The courtyard received them at last, and there he said good-bye to Little Dorrit. Little as she had always looked, she looked less than ever when he saw her going into the Marshalsea Lodge passage.
Aware that his mother might have once averted the ruin of the Dorrit family, Clennam returned more than once to the Marshalsea. No word of love crossed his lips; he told Little Dorrit to think of him as an old man, old enough to be her father, and he besought her only to let him know if at any time he could do her service. “I press for no confidence now. I only ask you to repose unhesitating trust in me,” he said.
“Can I do less than that when you are so good?”

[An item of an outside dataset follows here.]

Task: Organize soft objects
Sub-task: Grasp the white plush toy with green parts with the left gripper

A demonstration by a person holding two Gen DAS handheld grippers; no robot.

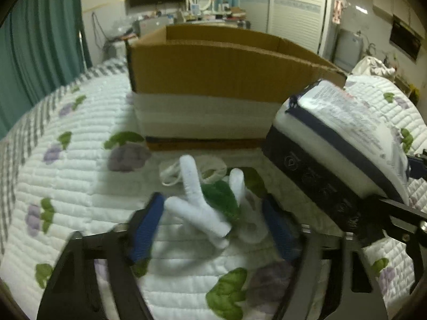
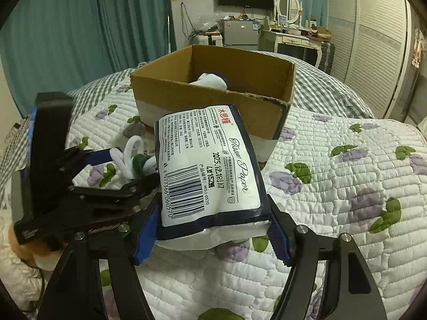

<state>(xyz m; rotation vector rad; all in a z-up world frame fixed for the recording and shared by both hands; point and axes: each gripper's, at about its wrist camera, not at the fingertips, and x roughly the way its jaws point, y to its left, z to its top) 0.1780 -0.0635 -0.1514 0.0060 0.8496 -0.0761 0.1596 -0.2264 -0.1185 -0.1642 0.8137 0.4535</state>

“Then you will trust me fully? Will have no secret unhappiness or anxiety concealed from me?”
“Almost none.”
But if Arthur Clennam kept silent, Little Dorrit was not without a lover. Years ago young John Chivery, the sentimental son of the turnkey, had eyed her with admiring wonder. There seemed to young John a fitness in the attachment. She, the Child of the Marshalsea; he, the lock-keeper. Every Sunday young John presented cigars to the Father of the Marshalsea—who was glad to get them—and one particular Sunday afternoon he mustered up courage to urge his suit.
Little Dorrit was out, walking on the Iron Bridge, when young John found her.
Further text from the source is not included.